Wow! Supercomputing was completely back to normal. Vendor participation was incredible. All the booths were back to being well-staffed with engineering and technical personnel and top executives vs. only sales and marketing staff. All the name-brand tech companies were well represented; however, notably missing was NVIDIA's gigantic booth. NVIDIA did throw some support into a few partners, but amazingly they chose to skip exhibiting. With this type of buzz and attendance around in-person tradeshows, it is surprising that GTC in the Spring is planned to be a virtual-only event.
Each year you can see the advancement that AI is making in the HPC field. Neary every AI accelerator company was well represented. Cerebras, Sambanova, Graphcore, AMD/Xilinx, and Groq all had fairly large booths with their smartest people present and upfront instead of hiding in remote rooms. LightMatter and TensTorrent were present in smaller booths but, for the most part, without the engineers. Intel had Habana in a big separate booth, but from what we could tell there was not much traffic. There were also quite a few new Inference-only card companies showing off their products. Not as many as there were at the AI Hardware Summit, but a surprising amount of AI hardware and people talking about AI use cases across the entire show floor.
Still, NVIDIA was represented quite well, as there is a major shift in vendor support for the bigger GPU boxes and that was clear around the show floor. The NVIDIA A100 NVLink HGX platform was limited to 4 to 5 suppliers. But, there were 8 or 9 companies talking about and showing off the latest NVIDIA H100 8-GPU servers at Supercomputing. Notably, there is a wide range of form factors on the H100 as well vs. the A100 systems. Manufacturers are opting for 5U, 6U, 7U, and lots with 8U servers, with most companies talking about launching with air-cooling, but following with Direct-to-Chip liquid versions at a later date. In general, there was lots of alternate cooling across the show being displayed as well.
Lots of buzz for CXL (Compute eXpress Link).
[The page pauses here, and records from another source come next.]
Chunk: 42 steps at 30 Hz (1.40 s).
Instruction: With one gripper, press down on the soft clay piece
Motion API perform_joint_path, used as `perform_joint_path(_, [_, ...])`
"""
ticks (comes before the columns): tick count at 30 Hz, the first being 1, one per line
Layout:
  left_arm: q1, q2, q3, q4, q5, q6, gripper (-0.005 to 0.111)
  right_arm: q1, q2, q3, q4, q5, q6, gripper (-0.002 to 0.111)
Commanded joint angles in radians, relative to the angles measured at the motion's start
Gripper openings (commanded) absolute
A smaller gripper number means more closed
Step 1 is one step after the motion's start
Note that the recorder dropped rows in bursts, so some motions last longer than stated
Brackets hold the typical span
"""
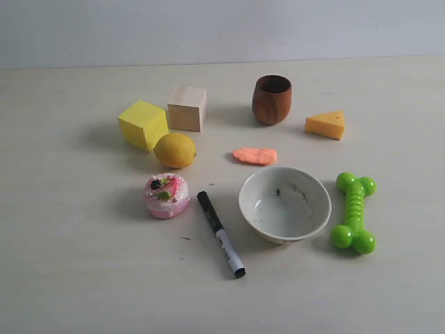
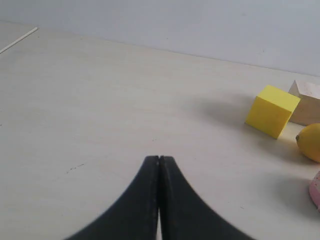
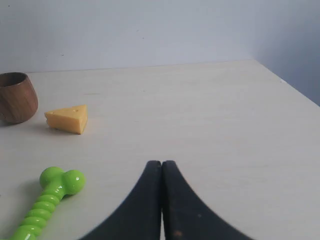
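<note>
The soft clay piece (image 1: 255,155), a flat salmon-orange lump, lies on the table between the lemon (image 1: 174,149) and the white bowl (image 1: 284,202), in front of the wooden cup (image 1: 272,99). Only the exterior view shows it, and no arm appears in that view. My left gripper (image 2: 159,158) is shut with nothing in it, over bare table well left of the yellow cube (image 2: 272,110). The right gripper (image 3: 161,163) is also shut and empty, over bare table to the right of the green bone toy (image 3: 47,197) and the cheese wedge (image 3: 68,118).
A wooden block (image 1: 188,108) stands beside the yellow cube (image 1: 143,124). A pink cake toy (image 1: 167,195) and a black marker (image 1: 220,233) lie in front of the lemon. The green bone toy (image 1: 353,212) lies right of the bowl, the cheese wedge (image 1: 326,124) behind it.
</note>
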Motion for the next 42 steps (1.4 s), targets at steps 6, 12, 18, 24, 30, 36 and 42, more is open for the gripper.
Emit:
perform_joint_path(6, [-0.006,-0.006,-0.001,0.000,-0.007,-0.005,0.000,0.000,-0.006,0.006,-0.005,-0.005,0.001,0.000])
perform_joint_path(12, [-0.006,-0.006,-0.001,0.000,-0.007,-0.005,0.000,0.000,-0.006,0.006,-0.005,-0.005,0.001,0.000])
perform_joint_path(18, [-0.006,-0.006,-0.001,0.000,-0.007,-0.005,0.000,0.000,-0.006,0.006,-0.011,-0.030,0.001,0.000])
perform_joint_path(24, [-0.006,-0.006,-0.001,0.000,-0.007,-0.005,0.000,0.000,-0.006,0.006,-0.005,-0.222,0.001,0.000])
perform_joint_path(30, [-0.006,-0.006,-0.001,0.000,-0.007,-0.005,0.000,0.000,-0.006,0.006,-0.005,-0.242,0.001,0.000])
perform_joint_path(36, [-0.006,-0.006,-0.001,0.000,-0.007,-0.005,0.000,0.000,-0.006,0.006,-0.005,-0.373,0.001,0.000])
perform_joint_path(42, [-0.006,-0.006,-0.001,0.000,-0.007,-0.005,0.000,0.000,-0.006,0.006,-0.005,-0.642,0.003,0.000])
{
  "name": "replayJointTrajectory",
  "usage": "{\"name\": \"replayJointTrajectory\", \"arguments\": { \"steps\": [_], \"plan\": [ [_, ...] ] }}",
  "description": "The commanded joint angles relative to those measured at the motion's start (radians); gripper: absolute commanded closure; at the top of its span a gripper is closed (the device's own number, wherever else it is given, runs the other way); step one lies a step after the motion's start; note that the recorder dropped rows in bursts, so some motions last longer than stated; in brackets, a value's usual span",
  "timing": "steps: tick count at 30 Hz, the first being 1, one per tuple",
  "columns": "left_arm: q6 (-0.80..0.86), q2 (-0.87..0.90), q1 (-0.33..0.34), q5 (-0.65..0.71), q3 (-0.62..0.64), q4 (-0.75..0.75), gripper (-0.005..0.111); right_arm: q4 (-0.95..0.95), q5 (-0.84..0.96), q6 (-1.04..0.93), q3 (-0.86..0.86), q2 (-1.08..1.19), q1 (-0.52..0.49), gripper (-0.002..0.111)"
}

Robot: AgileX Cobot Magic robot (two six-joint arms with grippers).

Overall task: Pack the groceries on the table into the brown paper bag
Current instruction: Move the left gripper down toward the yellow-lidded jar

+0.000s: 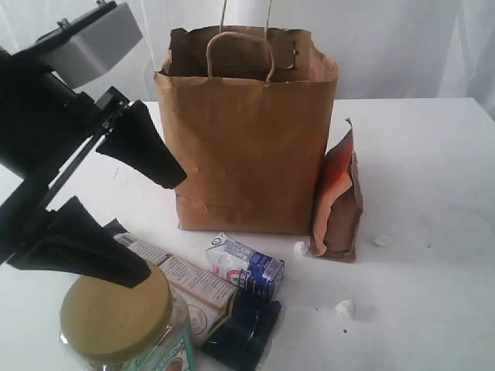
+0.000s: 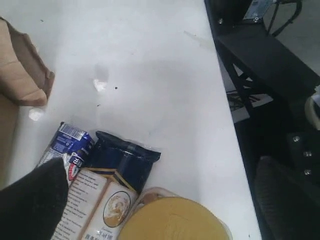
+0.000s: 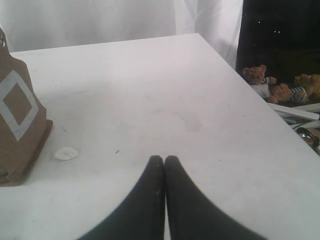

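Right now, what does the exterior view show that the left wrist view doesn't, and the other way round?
Only the exterior view: the brown paper bag standing whole, with rim and handles. Only the left wrist view: a black frame beyond the table. Both: the olive-lidded jar, the long dark-blue packet and the small white-blue carton.

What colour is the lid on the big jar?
The jar's lid is a dull olive-yellow; the exterior view shows it best.
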Motion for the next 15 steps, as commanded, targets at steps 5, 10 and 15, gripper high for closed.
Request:
{"name": "replayJointTrajectory", "arguments": {
  "steps": [5,10,15],
  "plan": [
    [0.031,-0.012,-0.009,0.057,-0.007,0.138,0.002,0.001,-0.003,-0.011,0.005,-0.005,0.000,0.108],
    [-0.003,-0.012,-0.009,0.059,-0.007,0.301,0.002,0.001,-0.003,-0.011,0.005,-0.005,0.000,0.108],
    [-0.002,-0.012,-0.009,0.025,-0.007,0.321,0.002,0.001,-0.003,-0.011,0.005,-0.005,0.000,0.108]
  ]
}}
The CXL "Pavillion" was way too small and very crowded. If you're new to the CXL trend, you can read a great article about it here.
Overall, I believe attendance was at about two-thirds of normal, but it seemed busy and well-attended. Very few casual attendees and most were very engaged in booths rather than aimlessly walking around looking for swag. I was impressed with the attendance and it really was a great show. One of the few times when I thought, "I should have been here an extra day."